§ THE TASK
Look through the records below for the line holding "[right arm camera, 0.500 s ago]". Write it out exactly, with each following line through the line holding "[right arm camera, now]".

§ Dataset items
#####

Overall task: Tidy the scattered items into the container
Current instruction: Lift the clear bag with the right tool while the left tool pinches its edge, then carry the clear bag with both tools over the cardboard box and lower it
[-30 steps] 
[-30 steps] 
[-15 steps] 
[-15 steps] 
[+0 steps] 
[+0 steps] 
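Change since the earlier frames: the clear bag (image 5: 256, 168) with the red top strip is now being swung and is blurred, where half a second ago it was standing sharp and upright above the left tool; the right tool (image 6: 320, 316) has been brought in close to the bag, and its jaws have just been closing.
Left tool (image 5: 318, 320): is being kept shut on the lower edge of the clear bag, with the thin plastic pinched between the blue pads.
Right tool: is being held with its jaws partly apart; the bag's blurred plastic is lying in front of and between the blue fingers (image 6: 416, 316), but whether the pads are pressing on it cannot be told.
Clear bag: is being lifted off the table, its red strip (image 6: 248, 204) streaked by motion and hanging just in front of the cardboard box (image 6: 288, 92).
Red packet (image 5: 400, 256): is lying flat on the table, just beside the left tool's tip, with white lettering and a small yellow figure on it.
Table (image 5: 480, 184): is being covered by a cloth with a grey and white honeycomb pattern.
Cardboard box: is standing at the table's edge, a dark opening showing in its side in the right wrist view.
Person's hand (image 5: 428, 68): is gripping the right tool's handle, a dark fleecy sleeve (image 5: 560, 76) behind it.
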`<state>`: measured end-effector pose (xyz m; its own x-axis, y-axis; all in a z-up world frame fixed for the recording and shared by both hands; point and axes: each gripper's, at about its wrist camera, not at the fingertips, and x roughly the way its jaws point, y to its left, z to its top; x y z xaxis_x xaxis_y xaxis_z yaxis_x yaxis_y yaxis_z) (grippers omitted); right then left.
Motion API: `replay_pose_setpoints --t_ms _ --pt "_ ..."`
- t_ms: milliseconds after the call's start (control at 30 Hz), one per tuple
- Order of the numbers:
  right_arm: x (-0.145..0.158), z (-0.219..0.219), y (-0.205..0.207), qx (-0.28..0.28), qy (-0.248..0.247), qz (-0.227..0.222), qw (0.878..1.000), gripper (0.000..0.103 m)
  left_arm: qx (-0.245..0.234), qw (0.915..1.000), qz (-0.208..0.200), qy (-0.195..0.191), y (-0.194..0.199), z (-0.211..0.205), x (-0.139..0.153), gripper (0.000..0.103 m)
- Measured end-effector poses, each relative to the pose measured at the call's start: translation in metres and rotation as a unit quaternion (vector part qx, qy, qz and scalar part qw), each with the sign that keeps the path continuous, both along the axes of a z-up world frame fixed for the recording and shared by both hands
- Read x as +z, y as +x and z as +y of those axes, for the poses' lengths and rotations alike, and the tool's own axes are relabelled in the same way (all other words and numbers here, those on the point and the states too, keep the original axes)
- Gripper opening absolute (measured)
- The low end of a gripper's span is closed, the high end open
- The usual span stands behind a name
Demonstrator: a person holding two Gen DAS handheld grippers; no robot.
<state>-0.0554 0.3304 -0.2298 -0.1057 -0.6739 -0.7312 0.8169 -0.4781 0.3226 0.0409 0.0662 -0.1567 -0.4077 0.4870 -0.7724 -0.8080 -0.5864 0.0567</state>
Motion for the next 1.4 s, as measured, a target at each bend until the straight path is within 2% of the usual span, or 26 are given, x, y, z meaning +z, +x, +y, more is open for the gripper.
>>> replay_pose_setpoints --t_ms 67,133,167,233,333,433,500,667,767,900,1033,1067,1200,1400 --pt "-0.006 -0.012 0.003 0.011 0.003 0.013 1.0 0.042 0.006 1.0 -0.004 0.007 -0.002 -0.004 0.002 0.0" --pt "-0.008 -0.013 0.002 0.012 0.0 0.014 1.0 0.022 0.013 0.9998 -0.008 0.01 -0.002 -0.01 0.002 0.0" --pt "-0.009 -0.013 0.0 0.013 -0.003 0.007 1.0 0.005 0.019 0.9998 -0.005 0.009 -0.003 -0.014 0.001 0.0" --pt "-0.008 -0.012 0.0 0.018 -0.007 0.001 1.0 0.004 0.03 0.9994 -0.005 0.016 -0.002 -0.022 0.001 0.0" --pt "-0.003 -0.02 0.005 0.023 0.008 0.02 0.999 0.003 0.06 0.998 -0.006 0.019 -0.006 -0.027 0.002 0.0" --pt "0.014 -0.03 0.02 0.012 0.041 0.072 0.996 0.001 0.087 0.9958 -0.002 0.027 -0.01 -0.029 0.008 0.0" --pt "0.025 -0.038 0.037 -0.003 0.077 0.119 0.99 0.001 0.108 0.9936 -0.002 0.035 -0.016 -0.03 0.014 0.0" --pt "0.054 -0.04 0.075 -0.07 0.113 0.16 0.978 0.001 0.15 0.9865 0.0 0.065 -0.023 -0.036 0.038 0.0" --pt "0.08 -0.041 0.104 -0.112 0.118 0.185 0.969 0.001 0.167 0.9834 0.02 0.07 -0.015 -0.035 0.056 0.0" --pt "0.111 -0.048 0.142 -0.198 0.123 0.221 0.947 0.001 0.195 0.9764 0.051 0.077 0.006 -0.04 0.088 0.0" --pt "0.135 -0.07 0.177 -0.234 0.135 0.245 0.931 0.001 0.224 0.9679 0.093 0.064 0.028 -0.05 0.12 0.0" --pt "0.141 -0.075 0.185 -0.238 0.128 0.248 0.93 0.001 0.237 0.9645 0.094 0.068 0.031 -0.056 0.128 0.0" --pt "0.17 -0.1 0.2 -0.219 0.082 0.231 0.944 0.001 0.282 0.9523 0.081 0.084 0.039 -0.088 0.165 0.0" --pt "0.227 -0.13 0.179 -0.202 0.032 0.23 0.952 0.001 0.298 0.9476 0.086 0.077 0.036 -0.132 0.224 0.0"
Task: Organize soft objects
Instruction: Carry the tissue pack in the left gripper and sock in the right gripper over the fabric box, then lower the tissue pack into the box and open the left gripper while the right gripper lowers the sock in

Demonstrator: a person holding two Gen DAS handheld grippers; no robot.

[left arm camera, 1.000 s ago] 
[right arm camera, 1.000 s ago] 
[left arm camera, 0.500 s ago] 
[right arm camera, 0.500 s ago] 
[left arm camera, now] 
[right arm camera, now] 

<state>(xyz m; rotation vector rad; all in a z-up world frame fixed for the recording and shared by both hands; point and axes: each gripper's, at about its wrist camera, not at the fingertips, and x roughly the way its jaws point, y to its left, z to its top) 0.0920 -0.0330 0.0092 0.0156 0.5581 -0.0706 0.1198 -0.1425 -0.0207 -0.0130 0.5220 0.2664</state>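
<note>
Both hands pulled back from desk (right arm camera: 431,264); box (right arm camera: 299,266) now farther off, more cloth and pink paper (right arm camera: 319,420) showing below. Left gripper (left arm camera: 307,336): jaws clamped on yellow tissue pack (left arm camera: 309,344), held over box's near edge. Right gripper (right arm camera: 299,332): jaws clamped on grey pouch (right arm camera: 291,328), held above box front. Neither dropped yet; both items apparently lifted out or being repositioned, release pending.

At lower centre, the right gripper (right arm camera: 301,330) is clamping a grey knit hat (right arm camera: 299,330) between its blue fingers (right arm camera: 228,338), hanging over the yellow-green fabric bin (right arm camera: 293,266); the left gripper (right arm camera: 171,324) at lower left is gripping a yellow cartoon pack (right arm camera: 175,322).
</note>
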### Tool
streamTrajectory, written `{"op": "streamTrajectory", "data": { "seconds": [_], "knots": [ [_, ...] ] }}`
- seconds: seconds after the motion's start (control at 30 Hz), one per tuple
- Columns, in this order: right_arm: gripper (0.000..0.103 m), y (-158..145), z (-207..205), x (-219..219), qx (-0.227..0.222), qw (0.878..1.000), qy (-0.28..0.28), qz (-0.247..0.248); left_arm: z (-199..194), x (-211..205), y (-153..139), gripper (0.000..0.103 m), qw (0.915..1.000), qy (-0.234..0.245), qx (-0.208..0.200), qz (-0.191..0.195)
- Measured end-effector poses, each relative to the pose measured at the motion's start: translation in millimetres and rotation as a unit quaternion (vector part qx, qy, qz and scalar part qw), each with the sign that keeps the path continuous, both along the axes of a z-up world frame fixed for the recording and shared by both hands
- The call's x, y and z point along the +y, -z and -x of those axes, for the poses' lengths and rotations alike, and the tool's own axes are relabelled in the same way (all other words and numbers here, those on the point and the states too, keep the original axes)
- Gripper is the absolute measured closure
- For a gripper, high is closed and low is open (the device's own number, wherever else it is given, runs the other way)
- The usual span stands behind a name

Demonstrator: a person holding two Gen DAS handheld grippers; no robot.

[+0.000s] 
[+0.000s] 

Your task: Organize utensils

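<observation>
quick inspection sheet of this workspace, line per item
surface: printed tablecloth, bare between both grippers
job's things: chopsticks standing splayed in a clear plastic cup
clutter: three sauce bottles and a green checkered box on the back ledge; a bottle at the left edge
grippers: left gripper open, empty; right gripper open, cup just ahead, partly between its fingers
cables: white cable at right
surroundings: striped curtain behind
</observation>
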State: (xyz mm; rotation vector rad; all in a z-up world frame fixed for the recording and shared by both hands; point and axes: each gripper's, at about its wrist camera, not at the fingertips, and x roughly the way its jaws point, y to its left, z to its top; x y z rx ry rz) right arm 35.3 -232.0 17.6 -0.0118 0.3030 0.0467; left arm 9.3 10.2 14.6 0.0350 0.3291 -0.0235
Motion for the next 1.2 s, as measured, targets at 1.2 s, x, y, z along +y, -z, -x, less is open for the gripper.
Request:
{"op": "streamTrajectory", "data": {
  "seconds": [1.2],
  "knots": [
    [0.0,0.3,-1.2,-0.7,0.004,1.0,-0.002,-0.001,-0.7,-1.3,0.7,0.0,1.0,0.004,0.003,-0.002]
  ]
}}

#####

§ RESULT OF THIS EXERCISE
[right arm camera, 0.500 s ago] 
[left arm camera, now] 
[right arm camera, now] 

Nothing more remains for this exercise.